WHAT TO DO →
Print, exactly and completely, the data that appears below.

--- START ---

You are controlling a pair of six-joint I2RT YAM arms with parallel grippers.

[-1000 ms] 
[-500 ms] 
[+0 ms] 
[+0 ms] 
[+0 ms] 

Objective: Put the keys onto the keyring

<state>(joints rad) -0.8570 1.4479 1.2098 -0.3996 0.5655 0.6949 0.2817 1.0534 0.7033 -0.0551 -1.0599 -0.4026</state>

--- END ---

ANSWER TO THIS PROBLEM →
You are controlling a pair of six-joint I2RT YAM arms with parallel grippers.

[-1000 ms] 
[-500 ms] 
[+0 ms] 
[+0 ms] 
[+0 ms] 

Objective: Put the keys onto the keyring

<state>(joints rad) -0.8570 1.4479 1.2098 -0.3996 0.5655 0.6949 0.2817 1.0534 0.7033 -0.0551 -1.0599 -0.4026</state>

Above is the complete output.